The temperature dropped and a drizzle covered my glasses in a sheet of mist.  We hurried back to our cars, willing our legs to spin faster as our fingers and toes ached with cold.

Back at home, I stood in the shower, letting the scalding hot water needle my skin.  I piled on layers of clothes and slurped hot tomato soup under a blanket, but no matter what I did, I couldn’t shake the cold from my bones, couldn’t keep the goosebumps at bay.

I like to think the goosebumps on my skin that day weren’t a result of winter’s icy grip.  No, I think they were the result of standing tiptoe on the edge of a new cycling season, holding my breath knowing adventures full of unexpected beauty are just around the corner.

Black & White

A long time ago in a space that seems fuzzy and far away, before I owned a road bike or called myself a cyclist, my step-dad, Chris, used to take me mountain biking.  I use that term loosely because it’s not like I was hopping up boulders or screaming downhill, whipping through singletrack or anything.  I was riding mostly flat dirt trails on my mountain bike.

Often Chris would bring along his dog, Jack.  Jack was the blackest dog I’ve ever seen.  His coat was a glossy obsidian color and as he ran alongside us, his pink tongue would hang out.  His tongue had one black spot right in the middle.  In his more nimble days, Jack would get so excited about riding bikes that he would bite at our tires.  I would nudge him away with my foot, half smiling at his mischievous side.  Not that I could relate or anything.

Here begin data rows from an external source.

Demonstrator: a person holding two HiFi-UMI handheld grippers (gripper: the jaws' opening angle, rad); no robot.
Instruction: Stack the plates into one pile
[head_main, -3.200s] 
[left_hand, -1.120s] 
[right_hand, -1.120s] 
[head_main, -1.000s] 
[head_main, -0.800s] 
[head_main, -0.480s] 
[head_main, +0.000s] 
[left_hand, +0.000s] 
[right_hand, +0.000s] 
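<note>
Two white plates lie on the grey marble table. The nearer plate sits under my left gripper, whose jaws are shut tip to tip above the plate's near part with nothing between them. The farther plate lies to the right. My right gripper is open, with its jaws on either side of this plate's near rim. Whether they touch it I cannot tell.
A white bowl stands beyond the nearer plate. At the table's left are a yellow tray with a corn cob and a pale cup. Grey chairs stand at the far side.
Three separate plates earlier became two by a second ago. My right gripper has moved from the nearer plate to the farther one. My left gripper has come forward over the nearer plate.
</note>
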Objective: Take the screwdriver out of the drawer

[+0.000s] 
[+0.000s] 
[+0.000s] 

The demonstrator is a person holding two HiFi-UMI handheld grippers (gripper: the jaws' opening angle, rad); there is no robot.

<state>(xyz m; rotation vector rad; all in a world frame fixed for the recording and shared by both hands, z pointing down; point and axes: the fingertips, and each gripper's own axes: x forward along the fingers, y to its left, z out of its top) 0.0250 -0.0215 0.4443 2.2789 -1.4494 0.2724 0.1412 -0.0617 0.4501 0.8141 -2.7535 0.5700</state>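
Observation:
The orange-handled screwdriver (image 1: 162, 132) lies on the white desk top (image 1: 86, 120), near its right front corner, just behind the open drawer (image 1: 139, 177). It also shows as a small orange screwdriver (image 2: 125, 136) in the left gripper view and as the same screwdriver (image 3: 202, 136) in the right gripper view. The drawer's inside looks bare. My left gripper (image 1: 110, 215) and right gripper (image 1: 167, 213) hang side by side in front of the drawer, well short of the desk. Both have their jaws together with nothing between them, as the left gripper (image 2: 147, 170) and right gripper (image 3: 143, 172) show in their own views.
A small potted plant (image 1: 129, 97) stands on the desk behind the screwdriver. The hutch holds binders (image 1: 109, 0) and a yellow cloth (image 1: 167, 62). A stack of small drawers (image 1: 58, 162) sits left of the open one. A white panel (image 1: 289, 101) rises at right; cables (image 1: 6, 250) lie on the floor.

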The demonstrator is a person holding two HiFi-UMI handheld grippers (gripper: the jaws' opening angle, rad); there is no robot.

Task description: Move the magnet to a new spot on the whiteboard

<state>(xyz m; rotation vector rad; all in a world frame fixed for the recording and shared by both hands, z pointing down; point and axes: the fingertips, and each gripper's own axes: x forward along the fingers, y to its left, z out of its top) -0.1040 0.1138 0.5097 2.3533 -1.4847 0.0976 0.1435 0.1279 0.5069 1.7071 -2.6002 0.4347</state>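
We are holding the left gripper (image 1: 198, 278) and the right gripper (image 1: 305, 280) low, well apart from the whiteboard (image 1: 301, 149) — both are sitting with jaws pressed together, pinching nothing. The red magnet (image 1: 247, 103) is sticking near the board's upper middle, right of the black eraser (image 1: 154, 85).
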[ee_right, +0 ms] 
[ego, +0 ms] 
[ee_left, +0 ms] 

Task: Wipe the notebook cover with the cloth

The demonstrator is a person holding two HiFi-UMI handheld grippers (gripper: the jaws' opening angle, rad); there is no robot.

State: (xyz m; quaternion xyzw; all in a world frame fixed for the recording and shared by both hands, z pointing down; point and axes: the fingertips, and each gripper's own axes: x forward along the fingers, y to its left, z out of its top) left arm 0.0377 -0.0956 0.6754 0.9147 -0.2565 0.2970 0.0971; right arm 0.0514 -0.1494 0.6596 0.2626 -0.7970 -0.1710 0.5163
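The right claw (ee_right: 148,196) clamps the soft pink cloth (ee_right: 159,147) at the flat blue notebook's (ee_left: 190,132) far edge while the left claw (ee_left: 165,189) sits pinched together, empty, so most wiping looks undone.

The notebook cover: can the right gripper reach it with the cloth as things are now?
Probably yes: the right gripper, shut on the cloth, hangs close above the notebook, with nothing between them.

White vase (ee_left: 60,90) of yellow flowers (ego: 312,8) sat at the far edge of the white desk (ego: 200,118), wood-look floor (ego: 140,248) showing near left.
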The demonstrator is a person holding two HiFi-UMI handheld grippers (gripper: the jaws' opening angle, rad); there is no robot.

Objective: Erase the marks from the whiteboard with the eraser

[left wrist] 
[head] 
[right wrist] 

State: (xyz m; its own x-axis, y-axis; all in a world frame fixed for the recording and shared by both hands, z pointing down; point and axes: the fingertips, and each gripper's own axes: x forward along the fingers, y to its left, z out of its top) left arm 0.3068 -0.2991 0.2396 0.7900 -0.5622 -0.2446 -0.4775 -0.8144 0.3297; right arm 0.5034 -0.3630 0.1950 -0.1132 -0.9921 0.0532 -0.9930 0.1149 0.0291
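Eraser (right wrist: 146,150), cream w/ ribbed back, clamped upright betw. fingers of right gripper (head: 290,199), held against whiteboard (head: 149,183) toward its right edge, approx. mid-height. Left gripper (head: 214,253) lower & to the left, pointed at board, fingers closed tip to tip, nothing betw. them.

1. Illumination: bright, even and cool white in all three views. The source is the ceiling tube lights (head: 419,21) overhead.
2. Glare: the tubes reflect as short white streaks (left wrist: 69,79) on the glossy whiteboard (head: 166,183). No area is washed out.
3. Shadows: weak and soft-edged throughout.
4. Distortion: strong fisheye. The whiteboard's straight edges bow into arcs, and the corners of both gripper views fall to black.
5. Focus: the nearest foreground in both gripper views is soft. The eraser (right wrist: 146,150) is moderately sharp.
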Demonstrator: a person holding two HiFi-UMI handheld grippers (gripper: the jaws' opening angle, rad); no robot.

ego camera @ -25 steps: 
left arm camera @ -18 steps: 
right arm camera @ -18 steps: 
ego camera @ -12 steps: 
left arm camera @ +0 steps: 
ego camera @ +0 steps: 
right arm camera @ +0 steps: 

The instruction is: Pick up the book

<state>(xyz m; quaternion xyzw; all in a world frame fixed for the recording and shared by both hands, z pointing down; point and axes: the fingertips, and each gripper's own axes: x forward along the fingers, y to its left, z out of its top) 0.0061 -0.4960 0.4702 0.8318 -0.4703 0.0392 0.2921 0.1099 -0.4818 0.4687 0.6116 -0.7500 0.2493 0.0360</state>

As I tootled along the dusty trails, I tried, with varying amounts of success, not to get lost and not to crash.  Quite often I got separated from Chris and he’d send Jack to find me.  I was never afraid of being lost when I rode with Chris because I knew Jack would always come back for me.  As I stood befuddled as to which way to turn on a trail, Jack would lope up to me, his polka dot tongue waggling at me.  I would say “Hi, Jack.  Thanks for coming to get me.  Take me to Chris.”  And sure enough, Jack led me to Chris every time.  He was my own personal rescue dog.

Today Jack died.  And I am sad.  I know he was old and no longer spry enough to run rescue missions on the trails.  And I know he wasn’t even my dog.  But I am sad.  Sad that he will never nip at my tires or grin at me with his silly polka dot tongue.

I rode my bike to school today and in the late morning Terry dropped by my classroom with a bouquet of stark white roses.  When it came time to go home, I jimmied the bouquet into my backpack and strapped on my helmet.  The roses bumped against the back of my helmet as I pedaled up the hill home.  Every little bump seemed to release a new wave of fragrance into the air.  It was lovely.

As I inhaled the scent of the white roses, I thought of black Jack.  I thought of how grief is anything but black and white.  It is shades of gray, birthed from black sorrow and white joy stacked one upon the other, like crying and laughing in the same breath.

When I got home today, I plunged the roses into a vase of water.  A lone petal fell onto the counter.  I fingered its pale skin, grateful today for the juxtaposition of loss and love.  I stood in the kitchen and gave thanks that in my life there is more laughing than crying, more love than loss, more white than black.